While advocates of these theories have centred their work on vision, olfaction now serves as an excellent model to further the premise of the brain as operating on the basis of forecasting mechanisms (Barwich 2018); blurring the boundary between perceptual and cognitive processes with the implicit hypothesis that perception is ultimately shaped by experience.
These are ongoing developments. Unknown as yet is how the brain makes sense of scents. What is becoming increasingly clear is that theorizing about the senses necessitates a modernized perspective that admits other modalities and their dimensions.
We cannot explain the multitude of perceptual phenomena with vision alone. To think otherwise is not only hubris but sheer ignorance. Smell is less evident in its conceptual borders and classification, its mechanisms of perceptual constancy and variation. It thus requires new philosophical thinking, one that re-examines traditional assumptions about stimulus representation and the conceptual separation of perception and judgment.

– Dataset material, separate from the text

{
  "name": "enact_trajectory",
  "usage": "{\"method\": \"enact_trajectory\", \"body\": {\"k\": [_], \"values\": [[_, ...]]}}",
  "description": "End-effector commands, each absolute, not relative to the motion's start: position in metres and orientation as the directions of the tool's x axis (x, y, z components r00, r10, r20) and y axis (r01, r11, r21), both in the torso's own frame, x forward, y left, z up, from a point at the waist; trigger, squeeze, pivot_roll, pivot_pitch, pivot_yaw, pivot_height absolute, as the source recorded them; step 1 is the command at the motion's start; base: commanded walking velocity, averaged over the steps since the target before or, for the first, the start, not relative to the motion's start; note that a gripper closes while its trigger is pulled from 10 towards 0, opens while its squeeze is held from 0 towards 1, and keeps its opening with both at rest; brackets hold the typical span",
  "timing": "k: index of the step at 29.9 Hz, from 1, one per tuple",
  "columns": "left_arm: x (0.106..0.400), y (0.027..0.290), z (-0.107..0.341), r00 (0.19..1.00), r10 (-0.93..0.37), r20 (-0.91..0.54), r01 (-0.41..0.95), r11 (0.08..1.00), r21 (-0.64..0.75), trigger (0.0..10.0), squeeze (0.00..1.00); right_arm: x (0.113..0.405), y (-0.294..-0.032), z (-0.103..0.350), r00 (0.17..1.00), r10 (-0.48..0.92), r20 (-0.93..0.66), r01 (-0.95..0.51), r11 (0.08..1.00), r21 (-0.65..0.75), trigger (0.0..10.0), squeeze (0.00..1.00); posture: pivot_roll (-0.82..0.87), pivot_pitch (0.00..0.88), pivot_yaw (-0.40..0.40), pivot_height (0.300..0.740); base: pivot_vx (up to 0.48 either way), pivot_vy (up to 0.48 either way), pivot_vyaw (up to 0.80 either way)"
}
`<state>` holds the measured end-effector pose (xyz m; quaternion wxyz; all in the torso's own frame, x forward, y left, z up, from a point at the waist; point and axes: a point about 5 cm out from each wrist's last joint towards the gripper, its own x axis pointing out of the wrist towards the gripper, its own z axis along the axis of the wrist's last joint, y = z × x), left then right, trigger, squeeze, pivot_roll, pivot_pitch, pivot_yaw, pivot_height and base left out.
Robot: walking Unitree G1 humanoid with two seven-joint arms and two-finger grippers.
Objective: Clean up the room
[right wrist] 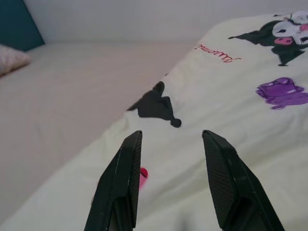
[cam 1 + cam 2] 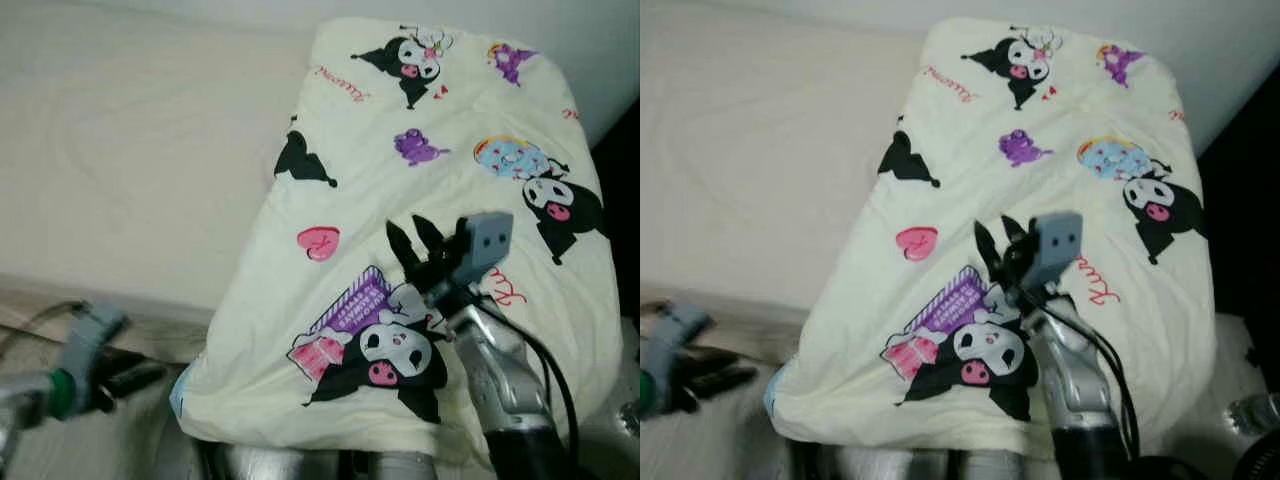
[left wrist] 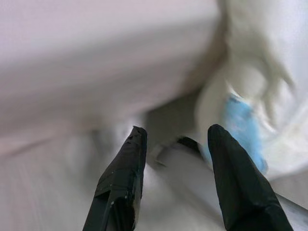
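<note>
over the cartoon-print quilt (image 2: 440, 200) on the bed (image 2: 130, 160), the right gripper (image 2: 416, 236) hovers spread; left gripper (image 3: 175, 144), blurred, seemingly spread too.

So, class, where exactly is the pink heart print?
In the left eye view, the pink heart sits on the cartoon-print quilt, left of the right gripper.

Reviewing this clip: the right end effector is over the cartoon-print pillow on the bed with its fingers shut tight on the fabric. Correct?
Not quite. The right end effector is over the cartoon-print pillow on the bed, but its fingers are open, not shut on the fabric. The right wrist view shows the two black fingers spread apart with pillow visible between them and nothing gripped.
</note>
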<state>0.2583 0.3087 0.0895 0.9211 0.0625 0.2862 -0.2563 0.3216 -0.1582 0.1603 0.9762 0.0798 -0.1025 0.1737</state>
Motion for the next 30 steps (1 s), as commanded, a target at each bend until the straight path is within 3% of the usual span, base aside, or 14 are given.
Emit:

However, a proper understanding of smell — especially in its contextual sensitivity to cognitive influences — cannot succeed without also taking an in-depth look at its neural underpinnings. Differences in coding, concerning both receptor and neural levels of the sensory systems, matter to how incoming information is realized as perceptual impressions in the mind, along with the question of what these perceptions are and communicate in the first place.
Olfaction is just one prominent example of how misleading historic intellectual predilections about human cognition can be. Neuroscience fundamentally opened up possibilities regarding its methods and outlook, in particular over the past two decades. It is about time that we adjust our somewhat older philosophical conjectures of mind and brain accordingly.